Migrate to NextJS
Opened this issue · 3 comments
Preface
There are a subset of features planned in OpenMinter's future which will either require or benefit from the project having server side capabilities.
Including, but not limited to:
- Indexing — facilitating filtering / allowlisting which contracts / NFTs are displayed on the site in a performant way (and decoupled from BCD).
- Site crawlability — enabling search engine indexing and metadata scraping (for social sharing, e.g., iMessage, Twitter, Slack, etc)
- Adding support for credit card payments (e.g., Stripe) and other legacy payment platforms
While there aren't many React SSR solutions to choose from, Next.js
is widely popular and generally the first choice for React SSR in the ecosystem.
Next.js is an opinionated React framework which bakes in server-side-rendering (SSR), client/server side routing, a simple API tier, and it is well documented. Not least, it is fairly easy to add to an existing React project without too much migration pain. As such, it is a fairly obvious choice as a solution to address the above use cases.
Migration considerations
State management (redux
)
This codebase uses redux
for state management. Given that the redux
store must be hydrated to render various bits of the application, it must necessarily be hydrated both server-side and client-side (and must be reconciled / kept in sync on both sides). Otherwise, we'll lose site crawlability for redux-connected pages and incur layout thrash (via irreconcilable server and client code rendering).
This is nontrivial, as redux
and Next.js
(or any SSR framework for that matter) do not implicitly interoperate. Fortunately, next-redux-wrapper
exists, and we can use this to simplify the integration. Again, given that redux
doesn't simply "plug in" to Next.js
, it will still be required for the migrator to thoughtfully write the glue-code bits for everything to reconcile correctly.
This will certainly be the most challenging bit of the migration.
Routing (wouter
)
This codebase uses wouter
as its routing solution. Next.js
ships with its own routing solution. The app's routing will need to be migrated over entirely to Next.js
's routing system to leverage all of the SSR goodies. The routing in this application is dead simple, which should make for a really straight-forward migration.
Styling (chakra-ui
)
Styling is handled via chakra-ui
. In any SSR app which employs a css-in-js solution (like chakra
), ensuring styles are extracted and injected into server-side render results is critical to avoiding flash of unstyled content (FOUS) issues. Fortunately, this is trivial to do so with chakra
and next.js
.
Potential lack of module universality
There is always a possibility that a dependency isn't written to support both node
and browser
APIs. However, it is fairly unlikely these days given the ubiquity of server-side-rendered javascript applications. This typically only arises in situations in which the relevant node
and browser
APIs for some set of functionality wildly diverge — quite common in networking (e.g., http clients) or system level operations. Again, the probability is fairly low, but be on the lookout.
wrouter replaced by @next/router
@zachrbrown why is the next-redux-wrapper
needed? I'm not sure I understand.
I've just been using the redux/provider
as an alternative. Seems like less work and cleaner in my opinion.

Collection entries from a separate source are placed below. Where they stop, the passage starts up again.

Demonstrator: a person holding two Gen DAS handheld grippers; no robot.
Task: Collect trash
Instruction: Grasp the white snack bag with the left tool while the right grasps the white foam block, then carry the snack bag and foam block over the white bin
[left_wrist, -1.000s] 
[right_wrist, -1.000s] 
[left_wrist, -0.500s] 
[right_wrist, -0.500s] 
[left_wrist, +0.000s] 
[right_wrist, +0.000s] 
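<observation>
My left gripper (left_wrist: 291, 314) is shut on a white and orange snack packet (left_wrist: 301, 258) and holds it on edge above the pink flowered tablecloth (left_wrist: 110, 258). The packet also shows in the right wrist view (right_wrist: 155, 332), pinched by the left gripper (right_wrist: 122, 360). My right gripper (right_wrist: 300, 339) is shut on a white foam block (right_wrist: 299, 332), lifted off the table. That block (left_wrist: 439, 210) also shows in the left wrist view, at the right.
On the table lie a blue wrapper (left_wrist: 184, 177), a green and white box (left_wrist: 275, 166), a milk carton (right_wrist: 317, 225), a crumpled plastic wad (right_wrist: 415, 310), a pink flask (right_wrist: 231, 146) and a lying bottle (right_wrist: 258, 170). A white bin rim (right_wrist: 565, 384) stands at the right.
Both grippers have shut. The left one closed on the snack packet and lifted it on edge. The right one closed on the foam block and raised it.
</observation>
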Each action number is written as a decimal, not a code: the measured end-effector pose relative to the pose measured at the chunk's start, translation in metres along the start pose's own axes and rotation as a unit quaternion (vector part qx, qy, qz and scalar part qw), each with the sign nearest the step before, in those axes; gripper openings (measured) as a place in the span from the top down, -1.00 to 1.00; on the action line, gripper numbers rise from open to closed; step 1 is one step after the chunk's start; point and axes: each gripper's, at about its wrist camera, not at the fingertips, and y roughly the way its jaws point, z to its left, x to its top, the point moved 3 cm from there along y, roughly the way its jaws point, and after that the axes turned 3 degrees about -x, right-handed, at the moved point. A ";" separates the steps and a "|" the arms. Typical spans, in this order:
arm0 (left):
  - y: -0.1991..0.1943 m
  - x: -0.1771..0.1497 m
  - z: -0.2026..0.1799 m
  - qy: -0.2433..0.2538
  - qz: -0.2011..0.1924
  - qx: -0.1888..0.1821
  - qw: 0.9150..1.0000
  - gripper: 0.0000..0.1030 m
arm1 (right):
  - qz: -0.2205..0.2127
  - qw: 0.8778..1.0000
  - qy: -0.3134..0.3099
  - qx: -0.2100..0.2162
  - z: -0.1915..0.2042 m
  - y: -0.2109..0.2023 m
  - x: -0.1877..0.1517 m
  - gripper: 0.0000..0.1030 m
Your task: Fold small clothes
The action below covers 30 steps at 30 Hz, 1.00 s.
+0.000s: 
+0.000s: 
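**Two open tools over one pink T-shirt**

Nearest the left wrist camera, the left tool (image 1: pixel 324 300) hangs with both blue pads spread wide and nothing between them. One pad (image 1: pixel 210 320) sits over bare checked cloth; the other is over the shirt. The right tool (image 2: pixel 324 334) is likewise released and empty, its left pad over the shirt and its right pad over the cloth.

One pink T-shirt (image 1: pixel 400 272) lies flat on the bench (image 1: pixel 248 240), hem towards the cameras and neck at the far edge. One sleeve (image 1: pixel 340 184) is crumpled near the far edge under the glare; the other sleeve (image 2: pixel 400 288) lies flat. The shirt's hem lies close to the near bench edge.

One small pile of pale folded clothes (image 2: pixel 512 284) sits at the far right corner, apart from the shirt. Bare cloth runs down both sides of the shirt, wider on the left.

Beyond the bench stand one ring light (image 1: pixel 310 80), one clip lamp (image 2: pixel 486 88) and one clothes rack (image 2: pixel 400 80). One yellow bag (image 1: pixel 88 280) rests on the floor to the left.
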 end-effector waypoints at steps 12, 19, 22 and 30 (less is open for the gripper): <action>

@maelswarm — redux/provider
and next-redux-wrapper
are solving different use-cases.
The last time I did an integration with Next.js
and redux
, and as far as I can tell from the current documentation, while including a <Provider>
at the pages
level will allow the server-side bits to interact with the redux store, it won't automatically keep the <Provider>
instances between the server and client in sync.
Note this section of the Server Rendering guide in Redux's docs.
The way Next.js
handles this client-server synchronization outside of a redux
context is through special internal treatment of their various data-fetching functions, getStaticProps
and getServerSideProps
. Because the framework controls the server and the client bits, it's able to automatically serialize the server generated props, embed them into the generated HTML as a global variable, and, finally, deserialize + inject these props into the client instance. Otherwise, state isn't implicitly shared between server and client code.
tldr; state that is managed outside of Next.js
's API (e.g., redux
) will not automatically be shared between the client and the server without the explicit handling of such. next-redux-wrapper
is facilitating this client-server synchronization of redux
state.
Again, it has been a little while since the last time I an integration of the two things, so please let me know if you have evidence to the contrary!